(26) LIVING HERE: A Beauty In Decay
“I hear and behold God in every object, yet understand God not in the least,
Nor do I understand who can be more wonderful than myself.
Why should I wish to see God better than this day?…
That I walk up my stoop, I pause to consider if it really be.”
(Walt Whitman, Leaves of Grass)
***
These days my breast swells with each breath of this dank, profoundly rich and fragrant, autumn air. It’s the air of winter, the air of decay that fully fills, that challenges my touch, nose, eyes, ears and throat, that races my body. That is the beauty of winter and this is an ode to A Beauty In Decay.

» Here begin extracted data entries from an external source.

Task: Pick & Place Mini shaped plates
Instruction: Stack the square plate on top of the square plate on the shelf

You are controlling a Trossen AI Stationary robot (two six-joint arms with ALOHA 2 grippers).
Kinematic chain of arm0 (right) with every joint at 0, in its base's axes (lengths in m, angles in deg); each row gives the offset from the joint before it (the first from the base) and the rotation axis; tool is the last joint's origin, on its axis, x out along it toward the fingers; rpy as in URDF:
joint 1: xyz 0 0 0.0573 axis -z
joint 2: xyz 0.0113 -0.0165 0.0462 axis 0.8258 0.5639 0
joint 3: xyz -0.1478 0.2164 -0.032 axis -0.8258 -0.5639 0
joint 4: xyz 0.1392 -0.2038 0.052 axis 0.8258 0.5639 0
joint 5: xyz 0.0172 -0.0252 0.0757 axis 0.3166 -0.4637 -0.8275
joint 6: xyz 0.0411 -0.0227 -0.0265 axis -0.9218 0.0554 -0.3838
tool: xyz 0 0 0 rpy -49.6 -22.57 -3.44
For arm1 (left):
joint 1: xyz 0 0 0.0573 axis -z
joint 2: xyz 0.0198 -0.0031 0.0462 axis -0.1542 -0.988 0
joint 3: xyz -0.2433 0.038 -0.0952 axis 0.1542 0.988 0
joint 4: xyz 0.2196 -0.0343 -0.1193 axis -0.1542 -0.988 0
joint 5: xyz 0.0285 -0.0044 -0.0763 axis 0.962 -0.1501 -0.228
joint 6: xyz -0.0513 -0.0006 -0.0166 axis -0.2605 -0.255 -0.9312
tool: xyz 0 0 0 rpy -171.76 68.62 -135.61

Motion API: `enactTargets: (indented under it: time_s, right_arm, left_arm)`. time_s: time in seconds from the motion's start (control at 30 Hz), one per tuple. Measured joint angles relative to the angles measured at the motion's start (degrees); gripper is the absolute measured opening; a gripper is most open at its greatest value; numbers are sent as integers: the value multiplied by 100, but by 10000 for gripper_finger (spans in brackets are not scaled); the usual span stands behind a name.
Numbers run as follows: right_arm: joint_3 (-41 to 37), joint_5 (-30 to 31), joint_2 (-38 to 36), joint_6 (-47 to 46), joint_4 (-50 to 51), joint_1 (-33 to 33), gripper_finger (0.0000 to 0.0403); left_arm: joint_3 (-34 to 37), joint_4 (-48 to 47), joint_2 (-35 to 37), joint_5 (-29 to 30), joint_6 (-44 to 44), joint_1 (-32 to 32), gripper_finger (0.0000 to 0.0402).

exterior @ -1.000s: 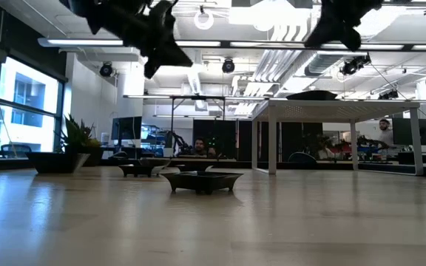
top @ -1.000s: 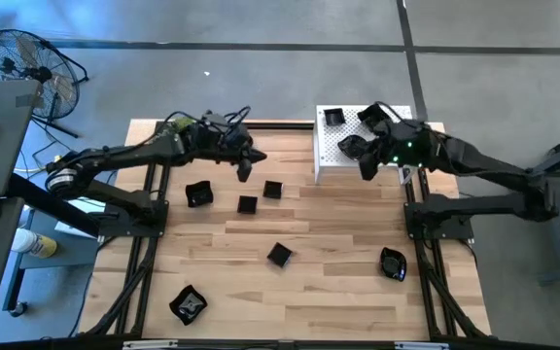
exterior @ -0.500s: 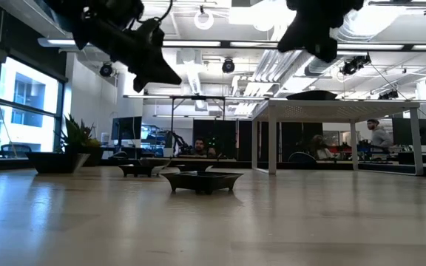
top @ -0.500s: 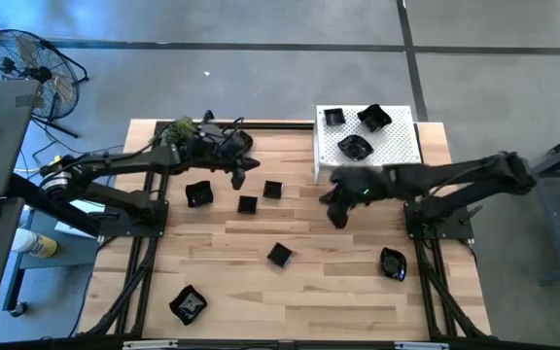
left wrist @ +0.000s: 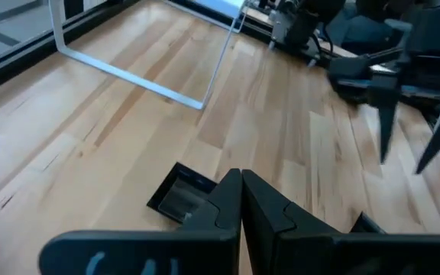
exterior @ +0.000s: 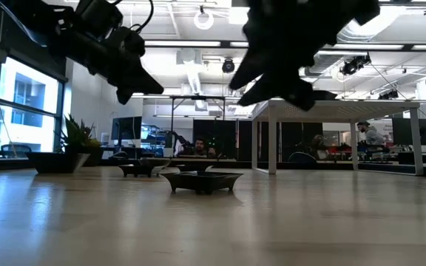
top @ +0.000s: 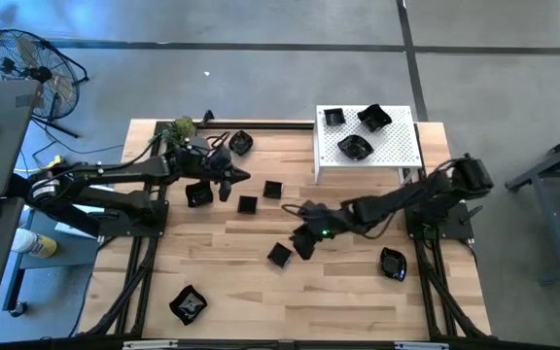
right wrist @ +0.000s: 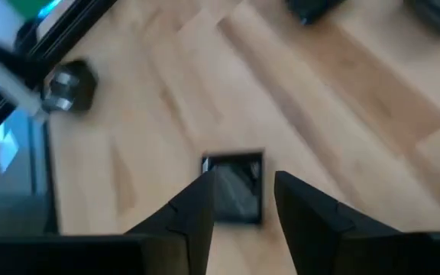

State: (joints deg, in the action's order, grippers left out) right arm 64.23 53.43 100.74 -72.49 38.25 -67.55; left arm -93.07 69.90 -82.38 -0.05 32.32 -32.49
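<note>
Nearest your edge of the wooden table (top: 338, 292) you've got a wavy black plate (top: 188, 304) at the front left and a round one (top: 393, 263) at the front right, both sitting alone. A bit further in, a square plate (top: 279, 255) lies mid-table, and your right gripper (top: 302, 240) hangs just beside it with its fingers (right wrist: 193, 210) parted and nothing between them; the wrist camera looks straight down at that square plate (right wrist: 234, 187) in the gap.

Past that, three more plates sit in a loose row: (top: 248, 205), (top: 272, 190), and (top: 198, 194). Your left gripper (top: 227, 181) is up over that row with its fingers (left wrist: 235, 206) pressed together, holding nothing.

At the back, one plate (top: 240, 143) rests near the green leafy ball (top: 180, 127), and the white perforated stand (top: 397, 148) at the far right carries three plates: (top: 333, 118), (top: 373, 118), (top: 355, 148).
</note>
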Motion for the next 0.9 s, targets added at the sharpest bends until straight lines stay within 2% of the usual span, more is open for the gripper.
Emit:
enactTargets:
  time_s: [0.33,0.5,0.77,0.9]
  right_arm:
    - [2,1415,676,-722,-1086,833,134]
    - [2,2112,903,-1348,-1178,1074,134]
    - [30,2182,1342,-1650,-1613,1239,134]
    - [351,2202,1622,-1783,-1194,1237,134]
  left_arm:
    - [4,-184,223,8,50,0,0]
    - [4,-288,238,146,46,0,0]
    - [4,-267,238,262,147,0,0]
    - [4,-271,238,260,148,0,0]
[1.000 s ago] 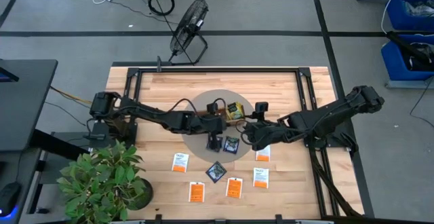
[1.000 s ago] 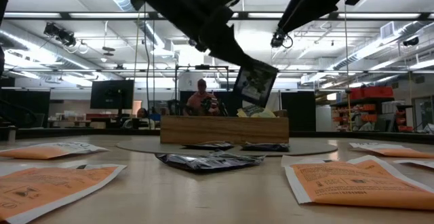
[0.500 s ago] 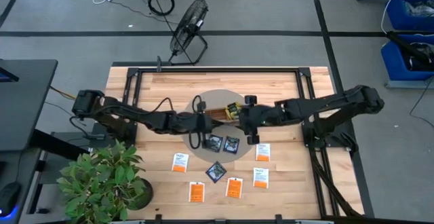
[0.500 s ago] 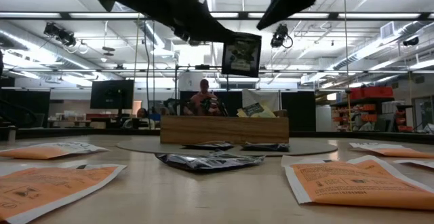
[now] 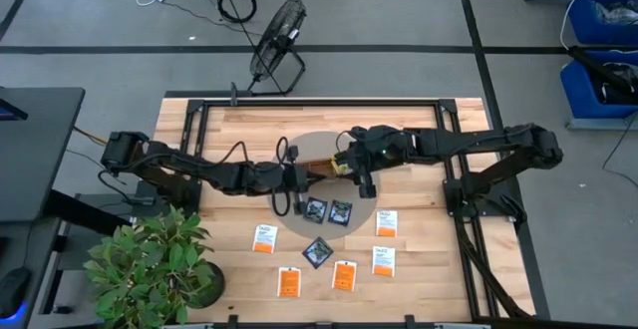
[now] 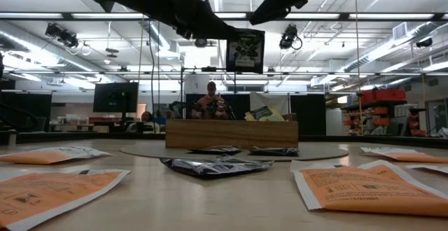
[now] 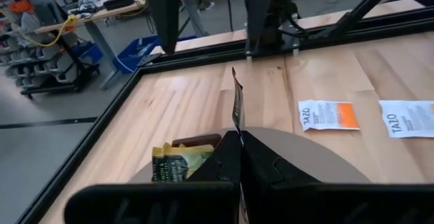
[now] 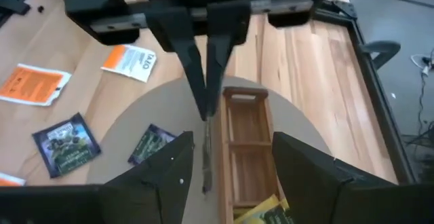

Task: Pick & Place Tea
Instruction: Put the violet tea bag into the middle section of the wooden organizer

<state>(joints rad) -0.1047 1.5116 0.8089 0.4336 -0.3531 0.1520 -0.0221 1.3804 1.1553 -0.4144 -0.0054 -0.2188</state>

But first, this note on words and writing: To interest even me, and at least entertain even you, this writing has to come from somewhere and go toward something. Words have origins and implications – they re-present a fragment of experience and are obviously not the thing itself. Still, well-connected words can make powerful introductions! And some precisely targeted, timed and barbed words point not only toward something, but beyond the real and the conceivable. For me, writing is triggered by, and comes from, graceful inspiration, and the editing that follows is a distilling, a reducing to make a tasty sauce with light and heat. Ultimately, the most I can say about my writing is that it’s a vague rendering of silence in honest words. And the editing is a zen-like raking of a stony field of clodded verbiage to remove most of the ambiquities. It’s a labor of love that may take, carry or otherwise transport a reader from here to here
THE POTENCY OF WINTER
‘Tis the season for raking-up and cutting-up, for bundling-up and snuggling-up for winter. Wherever we live, we all know winter and the need for a little warmth. A warmth that’s more than physical…more than mental…maybe even more than emotional?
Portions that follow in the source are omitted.